• _EXERCISE AIM_
After reading the entries below, copy word for word the lines from the first through the line containing "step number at", and stop there.

*** DATA SHOWN ***

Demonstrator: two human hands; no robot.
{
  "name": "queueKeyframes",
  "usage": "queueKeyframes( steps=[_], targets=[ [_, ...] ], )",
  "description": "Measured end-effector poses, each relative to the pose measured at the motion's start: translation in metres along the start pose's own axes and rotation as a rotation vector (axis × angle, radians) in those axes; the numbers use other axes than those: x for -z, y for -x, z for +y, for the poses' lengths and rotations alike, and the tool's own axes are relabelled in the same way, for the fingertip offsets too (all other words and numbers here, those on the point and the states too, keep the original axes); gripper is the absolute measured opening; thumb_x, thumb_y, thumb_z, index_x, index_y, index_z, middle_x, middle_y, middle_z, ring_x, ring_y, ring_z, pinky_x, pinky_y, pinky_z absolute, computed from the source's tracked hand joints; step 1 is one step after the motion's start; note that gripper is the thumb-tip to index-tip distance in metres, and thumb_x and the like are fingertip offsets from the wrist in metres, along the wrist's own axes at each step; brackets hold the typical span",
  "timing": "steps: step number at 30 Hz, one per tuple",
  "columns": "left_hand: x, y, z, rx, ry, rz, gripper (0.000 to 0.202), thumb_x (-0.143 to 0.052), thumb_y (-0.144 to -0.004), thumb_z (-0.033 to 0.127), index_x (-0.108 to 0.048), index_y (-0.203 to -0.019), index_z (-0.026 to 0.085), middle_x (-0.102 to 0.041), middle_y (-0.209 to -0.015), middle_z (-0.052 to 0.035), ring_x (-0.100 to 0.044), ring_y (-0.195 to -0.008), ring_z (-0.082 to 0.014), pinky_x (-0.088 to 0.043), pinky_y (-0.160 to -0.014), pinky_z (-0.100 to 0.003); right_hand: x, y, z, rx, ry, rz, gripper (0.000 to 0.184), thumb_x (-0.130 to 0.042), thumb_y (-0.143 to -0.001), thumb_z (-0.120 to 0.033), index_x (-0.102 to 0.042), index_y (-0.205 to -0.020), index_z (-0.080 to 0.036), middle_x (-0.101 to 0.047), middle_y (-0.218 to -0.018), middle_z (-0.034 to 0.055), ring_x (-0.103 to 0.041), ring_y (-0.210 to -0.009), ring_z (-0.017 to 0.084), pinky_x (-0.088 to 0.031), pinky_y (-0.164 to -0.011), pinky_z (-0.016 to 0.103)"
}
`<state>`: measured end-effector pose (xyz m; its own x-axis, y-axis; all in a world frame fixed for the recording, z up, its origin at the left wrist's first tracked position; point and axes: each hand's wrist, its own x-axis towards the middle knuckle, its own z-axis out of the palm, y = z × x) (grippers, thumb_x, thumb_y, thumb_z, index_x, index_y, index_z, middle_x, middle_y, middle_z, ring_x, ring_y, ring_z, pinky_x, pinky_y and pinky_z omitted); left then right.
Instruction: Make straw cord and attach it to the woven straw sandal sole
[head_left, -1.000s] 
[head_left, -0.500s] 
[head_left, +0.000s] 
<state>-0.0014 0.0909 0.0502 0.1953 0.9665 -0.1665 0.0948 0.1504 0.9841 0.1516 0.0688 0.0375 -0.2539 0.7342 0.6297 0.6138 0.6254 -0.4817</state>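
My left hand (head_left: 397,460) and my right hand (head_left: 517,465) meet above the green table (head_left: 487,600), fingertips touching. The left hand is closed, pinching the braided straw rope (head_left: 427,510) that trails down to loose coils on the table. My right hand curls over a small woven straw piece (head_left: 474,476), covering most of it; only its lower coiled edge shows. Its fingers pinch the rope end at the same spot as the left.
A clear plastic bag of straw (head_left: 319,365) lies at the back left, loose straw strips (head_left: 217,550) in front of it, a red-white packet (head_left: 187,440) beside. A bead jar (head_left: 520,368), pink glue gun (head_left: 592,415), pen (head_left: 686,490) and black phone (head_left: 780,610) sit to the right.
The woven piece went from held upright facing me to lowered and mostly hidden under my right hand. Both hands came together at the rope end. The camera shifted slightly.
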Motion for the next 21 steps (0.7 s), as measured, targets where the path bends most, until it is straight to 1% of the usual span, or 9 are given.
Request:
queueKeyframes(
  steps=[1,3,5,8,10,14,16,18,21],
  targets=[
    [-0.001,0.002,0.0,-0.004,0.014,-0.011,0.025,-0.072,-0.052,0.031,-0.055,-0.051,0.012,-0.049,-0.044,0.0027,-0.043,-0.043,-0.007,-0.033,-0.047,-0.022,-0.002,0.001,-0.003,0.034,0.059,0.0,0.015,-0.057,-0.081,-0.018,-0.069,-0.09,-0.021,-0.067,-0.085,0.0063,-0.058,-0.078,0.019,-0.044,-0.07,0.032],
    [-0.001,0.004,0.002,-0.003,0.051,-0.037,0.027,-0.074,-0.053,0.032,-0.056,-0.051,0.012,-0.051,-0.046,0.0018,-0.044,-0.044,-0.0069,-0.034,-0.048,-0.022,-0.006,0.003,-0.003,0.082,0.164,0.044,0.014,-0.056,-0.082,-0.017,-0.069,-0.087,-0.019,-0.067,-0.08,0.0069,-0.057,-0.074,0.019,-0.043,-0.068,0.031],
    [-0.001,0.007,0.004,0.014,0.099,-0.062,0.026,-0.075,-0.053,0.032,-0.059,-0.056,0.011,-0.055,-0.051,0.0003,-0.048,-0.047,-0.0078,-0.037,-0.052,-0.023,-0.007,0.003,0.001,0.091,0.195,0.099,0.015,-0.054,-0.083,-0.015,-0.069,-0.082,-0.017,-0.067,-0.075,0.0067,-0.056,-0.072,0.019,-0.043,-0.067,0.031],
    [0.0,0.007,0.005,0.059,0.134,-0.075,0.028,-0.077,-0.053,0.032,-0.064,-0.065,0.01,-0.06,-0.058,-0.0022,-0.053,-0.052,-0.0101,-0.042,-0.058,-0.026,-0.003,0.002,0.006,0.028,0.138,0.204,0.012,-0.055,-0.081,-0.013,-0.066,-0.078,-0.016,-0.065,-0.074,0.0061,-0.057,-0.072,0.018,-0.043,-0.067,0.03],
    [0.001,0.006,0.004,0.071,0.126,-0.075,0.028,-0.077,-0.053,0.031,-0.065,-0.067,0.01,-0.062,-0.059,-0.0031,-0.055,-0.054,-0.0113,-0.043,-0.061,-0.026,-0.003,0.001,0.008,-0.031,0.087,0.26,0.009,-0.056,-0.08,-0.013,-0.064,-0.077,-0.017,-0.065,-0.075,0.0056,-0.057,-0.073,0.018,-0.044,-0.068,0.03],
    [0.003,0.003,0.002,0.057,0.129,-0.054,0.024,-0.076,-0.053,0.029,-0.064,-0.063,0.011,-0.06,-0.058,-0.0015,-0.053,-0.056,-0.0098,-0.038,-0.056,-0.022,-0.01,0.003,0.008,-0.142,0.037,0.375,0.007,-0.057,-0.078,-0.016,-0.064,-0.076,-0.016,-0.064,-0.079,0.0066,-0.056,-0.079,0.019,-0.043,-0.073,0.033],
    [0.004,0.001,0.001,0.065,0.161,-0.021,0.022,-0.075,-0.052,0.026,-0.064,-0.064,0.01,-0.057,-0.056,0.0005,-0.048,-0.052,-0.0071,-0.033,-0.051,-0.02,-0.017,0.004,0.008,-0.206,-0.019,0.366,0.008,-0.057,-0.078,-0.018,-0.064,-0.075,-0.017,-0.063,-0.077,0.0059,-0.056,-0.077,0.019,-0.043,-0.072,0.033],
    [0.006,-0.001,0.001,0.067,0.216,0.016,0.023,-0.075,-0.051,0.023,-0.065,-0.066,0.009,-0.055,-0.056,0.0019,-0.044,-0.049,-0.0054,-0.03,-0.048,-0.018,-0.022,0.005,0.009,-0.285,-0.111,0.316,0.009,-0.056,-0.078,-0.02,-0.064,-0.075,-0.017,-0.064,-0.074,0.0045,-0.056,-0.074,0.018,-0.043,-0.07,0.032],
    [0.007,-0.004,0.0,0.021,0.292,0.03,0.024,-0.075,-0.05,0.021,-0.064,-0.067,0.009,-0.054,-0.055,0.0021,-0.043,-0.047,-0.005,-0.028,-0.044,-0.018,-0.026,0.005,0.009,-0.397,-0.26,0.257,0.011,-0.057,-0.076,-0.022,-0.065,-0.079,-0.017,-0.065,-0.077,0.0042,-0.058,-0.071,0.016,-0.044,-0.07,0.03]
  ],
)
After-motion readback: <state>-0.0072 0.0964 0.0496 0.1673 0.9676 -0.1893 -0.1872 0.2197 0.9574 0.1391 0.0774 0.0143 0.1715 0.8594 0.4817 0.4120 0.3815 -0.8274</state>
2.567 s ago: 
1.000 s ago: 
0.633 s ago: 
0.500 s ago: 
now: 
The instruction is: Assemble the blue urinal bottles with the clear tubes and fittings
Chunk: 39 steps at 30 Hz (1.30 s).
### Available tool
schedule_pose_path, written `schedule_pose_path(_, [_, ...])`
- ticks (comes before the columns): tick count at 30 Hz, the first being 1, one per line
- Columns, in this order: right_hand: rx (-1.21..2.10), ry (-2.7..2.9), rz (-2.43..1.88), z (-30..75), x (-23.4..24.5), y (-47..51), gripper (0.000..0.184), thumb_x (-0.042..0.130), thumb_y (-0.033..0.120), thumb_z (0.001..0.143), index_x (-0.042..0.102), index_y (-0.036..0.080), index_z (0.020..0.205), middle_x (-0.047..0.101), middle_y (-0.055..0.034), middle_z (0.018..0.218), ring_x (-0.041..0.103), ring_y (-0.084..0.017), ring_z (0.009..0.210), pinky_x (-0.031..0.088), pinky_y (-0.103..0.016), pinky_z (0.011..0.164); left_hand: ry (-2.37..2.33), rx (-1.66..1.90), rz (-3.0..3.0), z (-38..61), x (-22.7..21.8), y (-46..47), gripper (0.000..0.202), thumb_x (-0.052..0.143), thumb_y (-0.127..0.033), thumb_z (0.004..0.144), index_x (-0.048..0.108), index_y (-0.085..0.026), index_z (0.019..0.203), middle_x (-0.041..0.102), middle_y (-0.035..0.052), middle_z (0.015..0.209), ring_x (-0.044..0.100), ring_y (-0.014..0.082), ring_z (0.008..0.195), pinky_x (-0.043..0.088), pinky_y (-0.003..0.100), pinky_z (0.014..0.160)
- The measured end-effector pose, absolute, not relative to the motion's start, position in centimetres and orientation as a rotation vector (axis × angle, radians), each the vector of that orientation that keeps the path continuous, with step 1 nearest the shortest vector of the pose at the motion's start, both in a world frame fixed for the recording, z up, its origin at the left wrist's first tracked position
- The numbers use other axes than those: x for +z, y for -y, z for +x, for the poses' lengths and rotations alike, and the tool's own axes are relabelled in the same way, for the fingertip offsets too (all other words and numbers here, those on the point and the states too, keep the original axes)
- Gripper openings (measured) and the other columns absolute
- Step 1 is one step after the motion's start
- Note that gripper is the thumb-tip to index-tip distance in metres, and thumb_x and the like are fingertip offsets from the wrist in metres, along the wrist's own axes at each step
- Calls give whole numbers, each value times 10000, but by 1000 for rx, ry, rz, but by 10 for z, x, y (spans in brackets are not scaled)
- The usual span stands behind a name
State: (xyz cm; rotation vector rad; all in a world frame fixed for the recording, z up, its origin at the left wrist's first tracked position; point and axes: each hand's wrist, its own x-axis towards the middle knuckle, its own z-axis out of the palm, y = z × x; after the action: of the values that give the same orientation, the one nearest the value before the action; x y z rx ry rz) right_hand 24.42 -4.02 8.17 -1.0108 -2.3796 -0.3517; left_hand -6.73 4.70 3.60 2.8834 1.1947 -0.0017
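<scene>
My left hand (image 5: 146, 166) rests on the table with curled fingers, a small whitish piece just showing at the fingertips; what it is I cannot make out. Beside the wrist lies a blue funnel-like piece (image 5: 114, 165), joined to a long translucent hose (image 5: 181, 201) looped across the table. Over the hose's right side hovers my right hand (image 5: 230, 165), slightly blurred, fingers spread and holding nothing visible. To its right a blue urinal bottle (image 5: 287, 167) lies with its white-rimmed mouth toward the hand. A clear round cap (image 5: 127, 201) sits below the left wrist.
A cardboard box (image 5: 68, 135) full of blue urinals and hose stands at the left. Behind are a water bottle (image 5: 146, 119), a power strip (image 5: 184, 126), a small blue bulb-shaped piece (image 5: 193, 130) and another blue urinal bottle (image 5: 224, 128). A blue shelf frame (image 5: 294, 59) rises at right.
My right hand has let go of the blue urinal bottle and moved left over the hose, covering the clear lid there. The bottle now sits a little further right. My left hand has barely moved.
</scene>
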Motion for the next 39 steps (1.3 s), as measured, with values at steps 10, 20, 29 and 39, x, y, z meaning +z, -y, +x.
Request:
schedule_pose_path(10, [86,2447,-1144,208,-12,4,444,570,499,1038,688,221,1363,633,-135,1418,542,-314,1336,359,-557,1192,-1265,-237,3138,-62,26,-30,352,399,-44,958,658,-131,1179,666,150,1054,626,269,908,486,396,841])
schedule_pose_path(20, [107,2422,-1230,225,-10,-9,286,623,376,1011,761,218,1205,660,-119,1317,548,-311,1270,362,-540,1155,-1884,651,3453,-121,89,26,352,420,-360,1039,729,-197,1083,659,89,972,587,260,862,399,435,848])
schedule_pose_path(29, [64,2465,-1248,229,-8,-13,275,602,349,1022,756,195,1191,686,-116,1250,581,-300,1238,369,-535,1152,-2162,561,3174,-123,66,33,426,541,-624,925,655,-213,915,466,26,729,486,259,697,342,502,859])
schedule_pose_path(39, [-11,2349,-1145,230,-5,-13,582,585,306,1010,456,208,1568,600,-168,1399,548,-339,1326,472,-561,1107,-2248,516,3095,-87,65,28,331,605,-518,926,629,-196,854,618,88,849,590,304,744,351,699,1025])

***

• _ANSWER TO THIS PROBLEM_
Demonstrator: two human hands; no robot.
{
  "name": "queueKeyframes",
  "usage": "queueKeyframes( steps=[_], targets=[ [_, ...] ], )",
  "description": "Measured end-effector poses, each relative to the pose measured at the motion's start: translation in metres along the start pose's own axes and rotation as a rotation vector (axis × angle, radians) in those axes; the numbers use other axes than those: x for -z, y for -x, z for +y, for the poses' lengths and rotations alike, and the tool's own axes are relabelled in the same way, for the fingertip offsets too (all other words and numbers here, those on the point and the states too, keep the original axes); gripper is the absolute measured opening; thumb_x, thumb_y, thumb_z, index_x, index_y, index_z, middle_x, middle_y, middle_z, ring_x, ring_y, ring_z, pinky_x, pinky_y, pinky_z absolute, computed from the source's tracked hand joints; step 1 is one step after the motion's start; note that gripper is the thumb-tip to index-tip distance in metres, and thumb_x and the like are fingertip offsets from the wrist in metres, along the wrist's own axes at each step; brackets hold the typical span",
  "timing": "steps: step number at 30 Hz, one per tuple",

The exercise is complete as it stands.